◆ PROBLEM DETAILS: Look through the entries for the string "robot" and copy every line where it shows up.

Dataset records
_____

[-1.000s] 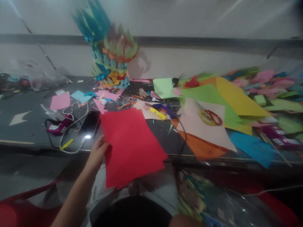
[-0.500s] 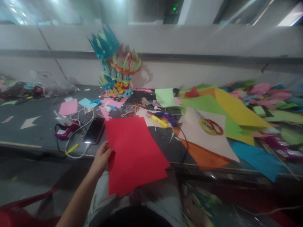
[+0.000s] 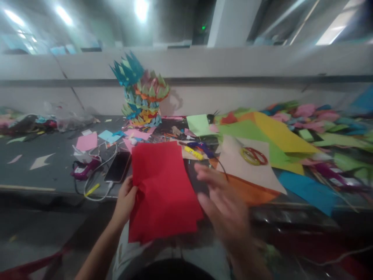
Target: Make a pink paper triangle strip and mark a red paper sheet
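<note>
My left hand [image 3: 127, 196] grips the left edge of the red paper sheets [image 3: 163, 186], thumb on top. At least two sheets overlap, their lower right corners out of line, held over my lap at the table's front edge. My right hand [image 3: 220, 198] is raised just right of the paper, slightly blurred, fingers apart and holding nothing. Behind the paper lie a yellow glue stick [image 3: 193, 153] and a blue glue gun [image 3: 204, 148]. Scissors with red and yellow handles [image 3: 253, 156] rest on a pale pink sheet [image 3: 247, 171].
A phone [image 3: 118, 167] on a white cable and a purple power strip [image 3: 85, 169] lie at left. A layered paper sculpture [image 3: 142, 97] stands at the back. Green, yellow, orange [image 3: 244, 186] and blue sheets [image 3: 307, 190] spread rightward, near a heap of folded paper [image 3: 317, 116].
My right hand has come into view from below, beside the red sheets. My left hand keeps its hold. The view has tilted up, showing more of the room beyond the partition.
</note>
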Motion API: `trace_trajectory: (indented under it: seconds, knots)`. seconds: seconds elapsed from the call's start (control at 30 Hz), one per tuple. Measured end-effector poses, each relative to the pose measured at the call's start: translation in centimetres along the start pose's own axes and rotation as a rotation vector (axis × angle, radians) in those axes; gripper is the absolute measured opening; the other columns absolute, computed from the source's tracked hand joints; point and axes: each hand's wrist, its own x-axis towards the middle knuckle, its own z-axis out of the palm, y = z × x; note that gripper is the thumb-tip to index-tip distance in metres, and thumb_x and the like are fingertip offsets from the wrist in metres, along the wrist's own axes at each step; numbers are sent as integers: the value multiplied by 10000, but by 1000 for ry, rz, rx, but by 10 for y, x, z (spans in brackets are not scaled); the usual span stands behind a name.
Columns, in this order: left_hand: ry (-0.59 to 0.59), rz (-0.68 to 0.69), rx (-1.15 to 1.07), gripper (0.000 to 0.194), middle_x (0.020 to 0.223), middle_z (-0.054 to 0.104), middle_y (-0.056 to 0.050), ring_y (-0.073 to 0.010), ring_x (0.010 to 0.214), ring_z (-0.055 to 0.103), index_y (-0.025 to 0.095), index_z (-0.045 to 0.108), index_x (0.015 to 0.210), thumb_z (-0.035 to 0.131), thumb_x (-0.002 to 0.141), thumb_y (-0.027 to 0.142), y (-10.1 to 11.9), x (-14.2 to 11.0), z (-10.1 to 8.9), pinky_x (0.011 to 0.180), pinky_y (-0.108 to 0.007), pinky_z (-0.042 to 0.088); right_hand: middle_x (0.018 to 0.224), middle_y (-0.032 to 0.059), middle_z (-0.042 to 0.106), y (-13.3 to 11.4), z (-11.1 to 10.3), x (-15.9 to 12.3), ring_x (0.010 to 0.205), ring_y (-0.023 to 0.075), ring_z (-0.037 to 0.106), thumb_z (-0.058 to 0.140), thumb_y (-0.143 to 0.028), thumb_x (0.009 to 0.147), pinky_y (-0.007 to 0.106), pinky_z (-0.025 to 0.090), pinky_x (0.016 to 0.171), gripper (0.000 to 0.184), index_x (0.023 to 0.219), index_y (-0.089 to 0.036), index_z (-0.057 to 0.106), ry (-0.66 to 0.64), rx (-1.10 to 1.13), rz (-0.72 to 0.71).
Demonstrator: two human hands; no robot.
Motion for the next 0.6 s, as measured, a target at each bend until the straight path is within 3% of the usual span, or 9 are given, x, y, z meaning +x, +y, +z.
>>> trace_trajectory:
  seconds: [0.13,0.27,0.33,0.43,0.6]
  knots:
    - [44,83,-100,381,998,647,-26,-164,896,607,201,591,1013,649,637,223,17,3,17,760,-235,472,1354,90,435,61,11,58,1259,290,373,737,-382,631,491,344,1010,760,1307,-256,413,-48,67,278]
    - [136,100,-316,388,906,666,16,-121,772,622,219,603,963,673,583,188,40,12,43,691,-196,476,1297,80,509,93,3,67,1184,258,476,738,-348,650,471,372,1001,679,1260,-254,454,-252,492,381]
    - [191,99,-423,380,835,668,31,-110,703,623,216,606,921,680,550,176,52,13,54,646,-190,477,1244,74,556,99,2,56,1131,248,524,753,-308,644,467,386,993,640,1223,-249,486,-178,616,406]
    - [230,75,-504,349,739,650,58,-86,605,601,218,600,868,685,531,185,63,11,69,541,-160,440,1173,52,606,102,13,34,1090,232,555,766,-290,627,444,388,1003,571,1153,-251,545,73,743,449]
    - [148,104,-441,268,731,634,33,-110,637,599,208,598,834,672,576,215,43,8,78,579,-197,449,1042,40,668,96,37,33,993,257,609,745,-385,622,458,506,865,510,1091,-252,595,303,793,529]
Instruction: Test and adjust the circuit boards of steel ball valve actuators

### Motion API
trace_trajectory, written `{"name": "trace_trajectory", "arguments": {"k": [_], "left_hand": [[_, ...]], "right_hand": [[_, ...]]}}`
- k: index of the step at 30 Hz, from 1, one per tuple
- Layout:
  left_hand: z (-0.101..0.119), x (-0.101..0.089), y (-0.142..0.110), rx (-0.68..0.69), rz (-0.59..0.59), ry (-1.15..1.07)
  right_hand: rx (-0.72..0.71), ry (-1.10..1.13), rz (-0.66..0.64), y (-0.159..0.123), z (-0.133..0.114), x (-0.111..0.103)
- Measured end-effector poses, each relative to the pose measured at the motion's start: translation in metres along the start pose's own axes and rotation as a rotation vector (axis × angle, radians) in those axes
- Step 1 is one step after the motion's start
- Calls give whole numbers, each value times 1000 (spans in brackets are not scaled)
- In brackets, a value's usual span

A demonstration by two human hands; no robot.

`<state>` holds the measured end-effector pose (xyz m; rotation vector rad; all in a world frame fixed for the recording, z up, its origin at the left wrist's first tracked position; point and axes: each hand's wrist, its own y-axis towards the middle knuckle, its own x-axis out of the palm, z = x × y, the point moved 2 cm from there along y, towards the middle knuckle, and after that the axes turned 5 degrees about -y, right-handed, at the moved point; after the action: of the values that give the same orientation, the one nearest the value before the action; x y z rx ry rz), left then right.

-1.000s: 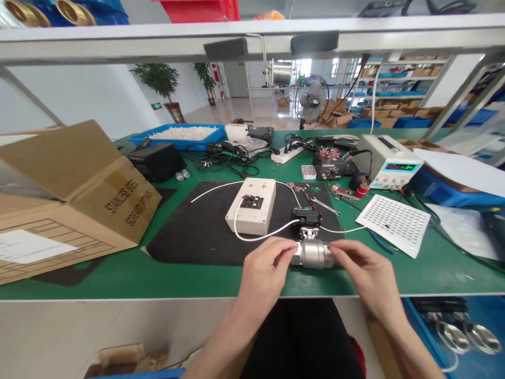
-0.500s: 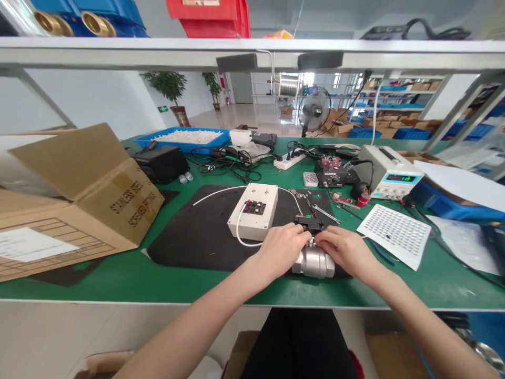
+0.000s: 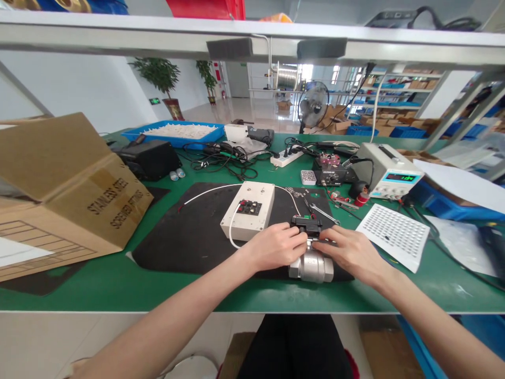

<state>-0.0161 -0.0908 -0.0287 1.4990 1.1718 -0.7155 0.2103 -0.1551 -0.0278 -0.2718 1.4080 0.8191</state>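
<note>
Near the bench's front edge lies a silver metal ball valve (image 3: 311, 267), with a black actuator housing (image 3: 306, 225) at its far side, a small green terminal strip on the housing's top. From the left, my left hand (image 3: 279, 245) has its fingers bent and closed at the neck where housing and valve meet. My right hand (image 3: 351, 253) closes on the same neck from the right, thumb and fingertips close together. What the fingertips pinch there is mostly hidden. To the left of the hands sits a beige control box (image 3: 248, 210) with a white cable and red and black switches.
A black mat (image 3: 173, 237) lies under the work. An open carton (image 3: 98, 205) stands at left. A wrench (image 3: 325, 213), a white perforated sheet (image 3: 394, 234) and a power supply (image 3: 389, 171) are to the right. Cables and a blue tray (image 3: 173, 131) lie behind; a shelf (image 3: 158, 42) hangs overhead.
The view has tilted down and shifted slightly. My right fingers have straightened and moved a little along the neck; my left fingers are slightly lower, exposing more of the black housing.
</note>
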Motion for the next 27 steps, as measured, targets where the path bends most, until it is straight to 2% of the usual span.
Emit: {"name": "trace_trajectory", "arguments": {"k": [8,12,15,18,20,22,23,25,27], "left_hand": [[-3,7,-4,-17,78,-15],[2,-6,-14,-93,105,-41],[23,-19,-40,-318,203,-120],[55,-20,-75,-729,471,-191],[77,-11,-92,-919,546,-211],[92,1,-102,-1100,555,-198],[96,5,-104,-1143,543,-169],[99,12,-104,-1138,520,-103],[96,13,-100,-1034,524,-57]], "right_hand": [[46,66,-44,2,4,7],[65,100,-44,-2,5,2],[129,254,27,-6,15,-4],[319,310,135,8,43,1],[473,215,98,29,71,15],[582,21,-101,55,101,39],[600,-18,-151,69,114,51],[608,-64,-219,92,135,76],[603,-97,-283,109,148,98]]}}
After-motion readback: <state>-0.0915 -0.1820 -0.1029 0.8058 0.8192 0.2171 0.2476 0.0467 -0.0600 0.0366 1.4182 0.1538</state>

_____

◆ SOLVED EXERCISE:
Demonstrator: two human hands; no robot.
A demonstration by two human hands; no robot.

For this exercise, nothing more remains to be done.